Twelve years after the last big screen installment of the franchise, novelist Helen Fielding’s monologue loving everywoman heroine returns for Bridget Jones’s Baby, a film that feels a lot fresher than its mothballed pedigree might suggest. Bridget, still played by Renee Zellweger, might be older and not necessarily wiser or any less neurotic, but the magic has been regained somewhat after a so-so second outing. Maybe the time away did some good.
Bridget just celebrated her 42nd birthday all alone, having broken up with the charming Mark D’Arcy (Colin Firth) – who has since gotten married – and following the funeral of her former side-lover (because Hugh Grant didn’t come back for this one). She’s in danger of losing her job as a nightly news producer because a murder of Millenials (led by a hilarious Kate O’Flynn) are taking over and shaking things up. Gradually she reconnects with Mark, but not before drunkenly bedding a well adjusted, American, progressive dating website billionaire (Patrick Dempsey). Bridget, to her shock and admitted delight, turns out to be pregnant. Unsure of whom the father is and scared of bringing it up and breaking someone’s heart, Bridget keeps things secret as long as she can while discreetly trying to get to the bottom of the daddy mystery.
Zellweger certainly hasn’t lost a step as Bridget. Her comic timing remains spot on, and Bridget’s still a potty mouthed, unapologetic boor at times.
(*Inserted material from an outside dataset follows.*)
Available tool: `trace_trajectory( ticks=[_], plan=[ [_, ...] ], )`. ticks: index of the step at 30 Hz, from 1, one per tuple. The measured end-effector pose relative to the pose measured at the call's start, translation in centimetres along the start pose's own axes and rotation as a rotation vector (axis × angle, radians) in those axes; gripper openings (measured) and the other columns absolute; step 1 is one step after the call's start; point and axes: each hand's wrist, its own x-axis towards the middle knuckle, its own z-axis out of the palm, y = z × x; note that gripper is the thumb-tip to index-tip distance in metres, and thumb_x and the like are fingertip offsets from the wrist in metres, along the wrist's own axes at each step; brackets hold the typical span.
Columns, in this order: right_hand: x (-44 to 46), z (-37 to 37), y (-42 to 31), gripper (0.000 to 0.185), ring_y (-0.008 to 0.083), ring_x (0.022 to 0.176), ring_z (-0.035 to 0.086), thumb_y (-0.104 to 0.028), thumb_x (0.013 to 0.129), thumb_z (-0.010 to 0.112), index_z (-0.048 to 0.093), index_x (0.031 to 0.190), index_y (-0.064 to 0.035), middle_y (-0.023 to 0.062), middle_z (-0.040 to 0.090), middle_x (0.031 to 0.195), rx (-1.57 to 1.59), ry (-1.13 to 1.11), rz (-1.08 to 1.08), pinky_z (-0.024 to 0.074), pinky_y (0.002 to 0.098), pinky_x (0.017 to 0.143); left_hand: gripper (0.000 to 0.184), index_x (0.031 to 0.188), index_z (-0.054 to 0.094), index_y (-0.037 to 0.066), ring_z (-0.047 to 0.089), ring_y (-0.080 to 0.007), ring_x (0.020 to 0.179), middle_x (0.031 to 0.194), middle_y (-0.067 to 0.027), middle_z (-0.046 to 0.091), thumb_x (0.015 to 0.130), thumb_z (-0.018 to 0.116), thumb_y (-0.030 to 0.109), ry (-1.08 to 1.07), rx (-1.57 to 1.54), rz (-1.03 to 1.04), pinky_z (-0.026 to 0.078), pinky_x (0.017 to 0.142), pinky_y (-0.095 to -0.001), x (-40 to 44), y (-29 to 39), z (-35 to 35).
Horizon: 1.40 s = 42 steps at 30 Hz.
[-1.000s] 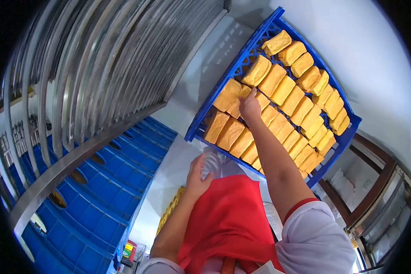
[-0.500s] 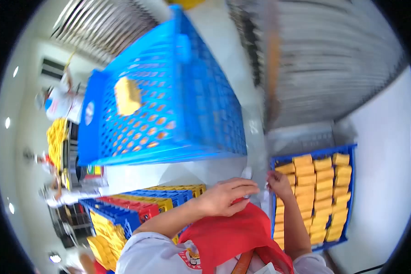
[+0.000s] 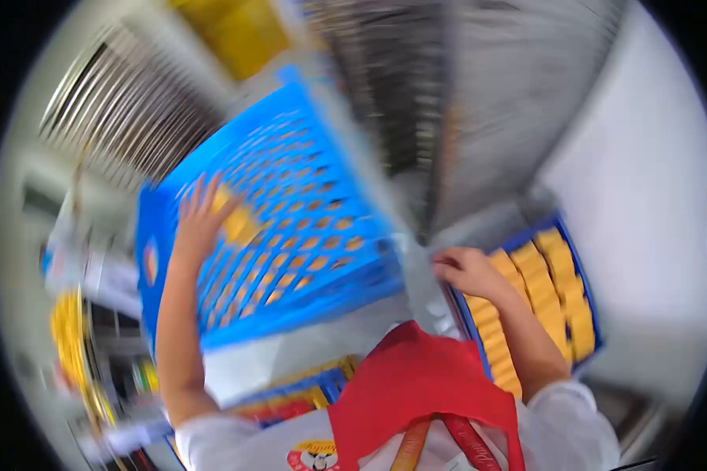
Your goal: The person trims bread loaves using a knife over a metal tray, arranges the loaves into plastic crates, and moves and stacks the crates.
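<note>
My left hand (image 3: 202, 220) reaches over the large blue crate (image 3: 322, 286), its fingers spread. A single yellow block-like pack (image 3: 239, 225) lies on the perforated blue surface, right beside that hand; the thumb overlaps it, and blur hides whether they touch. My right hand (image 3: 470, 272) is at the near left corner of a dark blue crate (image 3: 591, 310) holding rows of yellow packs (image 3: 534, 286). Its fingers are curled together, and what is in them, if anything, is hidden.
Stacked metal trays (image 3: 518, 86) stand ahead, with more metal racks (image 3: 126, 102) at the upper left. A yellow crate (image 3: 232, 35) sits beyond the blue one. Coloured crates (image 3: 291, 404) are low at the left. A person in white (image 3: 106, 275) is at the far left.
My left hand has moved from in front of my apron out to the yellow pack on the blue crate. My right hand stays near the dark blue crate's edge. The view has shifted.
</note>
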Motion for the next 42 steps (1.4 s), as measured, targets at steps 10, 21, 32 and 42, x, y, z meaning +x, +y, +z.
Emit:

Fielding’s unique sense of humanity and humour remains intact and it’s almost as if no time has passed at all. Bridget Jones’s Baby understands that their target demographic was already old to being with and continues to age, but the overlying formula doesn’t get tinkered with. Bridget still bumbles her way through life, managing to be her own worst enemy. Her dad (Jim Broadbent) still loves and supports her, and her mum (Gemma Jones) confounds her. The chemistry between Zellweger and Firth still has a great push and pull between the performers (and she was always better opposite Firth than the sometimes overpowering Grant). There’s a constant teasing of a blow-up fight between the two gentleman callers, it gets defused, and then it’s followed by a bittersweet moment.
Bridget Jones’s Baby is formulaic, but there’s never a sense that it has any higher artistic pretensions than to entertain fortysomethings with a couple of glasses of wine in them. That’s all well and good and these films certainly have their place. Director Sharon Maguire returns to the franchise after passing on directing the second entry with similar results that fans should enjoy, and there’s definitely a sense of renewed energy thanks to a script penned in part by Fielding and the strange pairing of Emma Thompson (who also appears as Bridget’s doctor) and frequent Sacah Baron Cohen collaborator Dan Mazer. The latter’s involvement could account for this film’s sometimes odd lapses into gross out territory and sometimes uncomfortable stabs at calling out Bridget’s privilege by way of racial humour (much of which is bizarrely anti-Italian) and a weirdo subplot involving D’Arcy defending a Pussy Riot styled musical group in court. Not everything fits, but everything there works in its own special way.
It’s all fleet-footed, sometimes cobbled together out of wonky bits and spare parts, slightly overlong (as were the other two entries), and none of it will matter if all audiences want from Bridget Jones’s Baby is a silly time at the movies. It’s pure fan service done right.
Bridget Jones’s Baby opens in theatres everywhere on Friday, September 16, 2016.